The original_publication_year in books had a negative year
The count in book_tags which records how many times a book was given the particular genre has negative values

# Display summary statistics of the important columns
summary(books$original_publication_year)

##    Min. 1st Qu.  Median    Mean 3rd Qu.    Max.    NA's 
##   -1750    1990    2004    1982    2011    2017      21

summary(book_tags$count)

##     Min.  1st Qu.   Median     Mean  3rd Qu.     Max. 
##     -1.0      7.0     15.0    208.9     40.0 596234.0

On checking a few records for the original publication year, like

original_publication_year	title	goodreads_book_id
-720	The Odyssey	1381
-750	The Iliad	1371
-500	The Art of War	10534
-380	The Republic	30289
-430	Oedipus Rex (The Theban Plays, #1)	1554

I noticed that the books were actually written in B.C (Wow!) ***

The count in book_tags was mutated to 0 if negative

# Mutating negative values to 0
book_tags[which(book_tags$count < 0), "count"] = 0

The tags dataset

Most of the issues were uncovered in the tags dataset. The tag_name column can have several generic tags and several user defined tags. User defined tags generally do not qualify under the genre of the book, as most of them are like to read, currently reading etc. as described below:

# Indetifying the top tags across all books
book_tags %>% 
  group_by(tag_id) %>%
  summarise(num_books = n_distinct(goodreads_book_id)) %>%
  mutate(rank = rank(desc(num_books))) %>%
  filter(rank <= 5) %>%
  left_join(tags, by = "tag_id") %>%
  arrange(rank) %>%
  select(tag_name, num_books) %>%
  ungroup() %>%
  kable()

tag_name	num_books
to-read	9983
favorites	9881
owned	9857
books-i-own	9799
currently-reading	9776

To identify 35 logical and distinct tags that could cover most books, several steps are performed:

Remove the special characters ‘-’ and ’_’ from the tag name
Remove non-alphanumeric characters from the tags
Remove tags that contain to read, reading, own, club, favorites etc.
Remove tags that are ya, novel, series (which cannot be tagged as genres)

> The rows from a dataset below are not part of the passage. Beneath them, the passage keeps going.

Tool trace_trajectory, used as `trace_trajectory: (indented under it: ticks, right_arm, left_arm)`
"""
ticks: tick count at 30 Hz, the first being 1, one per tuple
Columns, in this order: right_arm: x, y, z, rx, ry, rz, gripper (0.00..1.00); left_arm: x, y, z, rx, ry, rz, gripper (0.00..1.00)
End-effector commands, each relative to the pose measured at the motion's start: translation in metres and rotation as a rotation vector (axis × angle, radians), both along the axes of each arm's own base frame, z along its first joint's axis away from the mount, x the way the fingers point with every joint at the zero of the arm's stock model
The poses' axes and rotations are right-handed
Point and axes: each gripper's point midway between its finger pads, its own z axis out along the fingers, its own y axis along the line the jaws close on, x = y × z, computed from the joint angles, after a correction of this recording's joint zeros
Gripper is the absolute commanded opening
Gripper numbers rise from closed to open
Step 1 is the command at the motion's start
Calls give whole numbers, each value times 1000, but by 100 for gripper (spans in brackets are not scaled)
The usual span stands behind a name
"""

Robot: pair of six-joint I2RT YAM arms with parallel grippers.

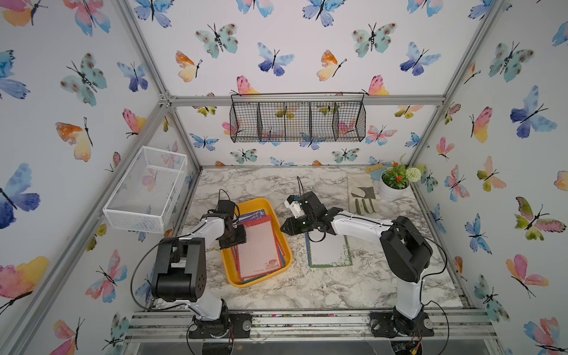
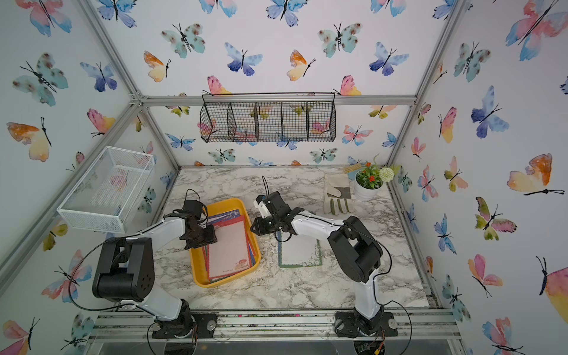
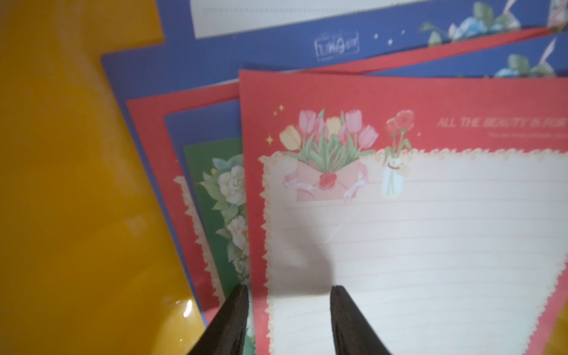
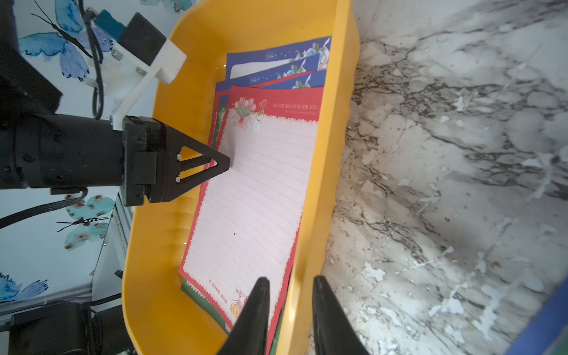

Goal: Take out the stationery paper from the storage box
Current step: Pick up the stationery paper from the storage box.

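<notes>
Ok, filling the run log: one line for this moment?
left gripper: open, tips at top red-bordered lined sheet | right gripper: astride wall of yellow plastic tray, grip unclear | green-bordered sheet: out, on marble table

- left arm (image 1: 204, 229), right arm (image 1: 359, 222): white link shells, chunky black joint housings; small round holes in the side of the big housing.
- black cables (image 1: 135, 276) loop off the joints and wrists.
- left claw (image 4: 223, 164): black, triangular fingers with truss cutouts, small silver screws at the root.
- right claw (image 4: 290, 292): two matte black tapered fingers.
- wrist camera mount (image 1: 293, 208): white bracket with a blue part and a black module.
- bases (image 1: 212, 327): black.
</notes>
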Motion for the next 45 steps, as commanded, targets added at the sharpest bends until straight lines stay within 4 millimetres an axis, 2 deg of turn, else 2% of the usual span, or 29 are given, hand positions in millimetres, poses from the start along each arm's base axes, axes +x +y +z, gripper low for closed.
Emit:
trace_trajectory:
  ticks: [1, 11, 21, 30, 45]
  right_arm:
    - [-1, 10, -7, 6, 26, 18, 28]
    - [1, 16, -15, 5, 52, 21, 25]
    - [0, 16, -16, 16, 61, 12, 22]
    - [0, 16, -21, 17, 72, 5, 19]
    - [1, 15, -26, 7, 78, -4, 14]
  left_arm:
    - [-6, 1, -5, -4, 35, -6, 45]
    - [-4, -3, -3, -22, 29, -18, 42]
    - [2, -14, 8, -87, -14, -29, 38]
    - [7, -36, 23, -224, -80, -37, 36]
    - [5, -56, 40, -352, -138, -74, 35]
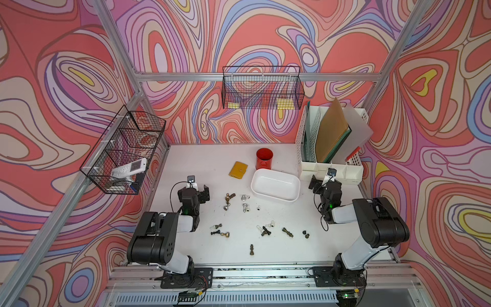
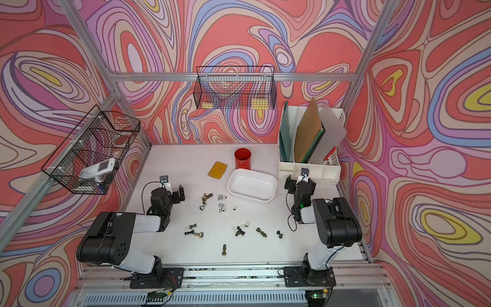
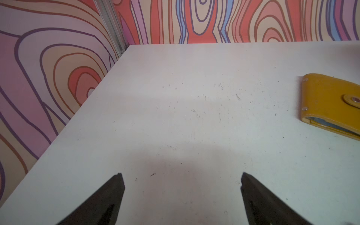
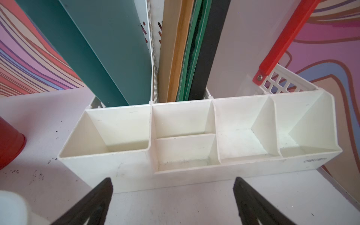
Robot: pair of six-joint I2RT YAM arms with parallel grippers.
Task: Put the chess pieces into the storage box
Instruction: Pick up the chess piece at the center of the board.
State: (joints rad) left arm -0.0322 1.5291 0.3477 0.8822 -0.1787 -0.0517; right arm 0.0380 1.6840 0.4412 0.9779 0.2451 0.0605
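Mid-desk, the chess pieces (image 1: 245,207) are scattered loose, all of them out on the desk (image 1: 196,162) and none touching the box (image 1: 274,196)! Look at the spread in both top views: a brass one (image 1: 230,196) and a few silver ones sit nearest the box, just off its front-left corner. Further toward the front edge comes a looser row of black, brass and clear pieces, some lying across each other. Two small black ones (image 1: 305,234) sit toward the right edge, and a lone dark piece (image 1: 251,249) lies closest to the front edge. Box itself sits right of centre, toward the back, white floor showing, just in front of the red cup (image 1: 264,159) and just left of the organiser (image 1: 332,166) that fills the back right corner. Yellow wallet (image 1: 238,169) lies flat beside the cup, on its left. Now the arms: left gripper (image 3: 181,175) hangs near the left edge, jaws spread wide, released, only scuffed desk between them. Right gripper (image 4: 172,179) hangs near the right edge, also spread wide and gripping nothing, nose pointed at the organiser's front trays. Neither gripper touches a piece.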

# Remove the '-' and '_' from the tag name

tags <- tags %>%
  mutate(new_tag_name = str_replace_all(str_replace_all(tags$tag_name, "-", " "),"\\_", " ")) %>%
  select(tag_id, new_tag_name) %>%
  distinct(tag_id, new_tag_name)

# Remove all user defined tags and non alphanumeric ones
list_remove <- "+to read+|+reading+|^[[:digit:]]*$|+i own+|+currently+|+owned+|[^[:alnum:] ]|+favorites+|+club+|+buy+|+library+|+read+|+borrowed+|+abandoned+|+audio+|+ebook+|+kindle+|+default+"
tag_remove <- tags[grepl(list_remove,tags$new_tag_name),]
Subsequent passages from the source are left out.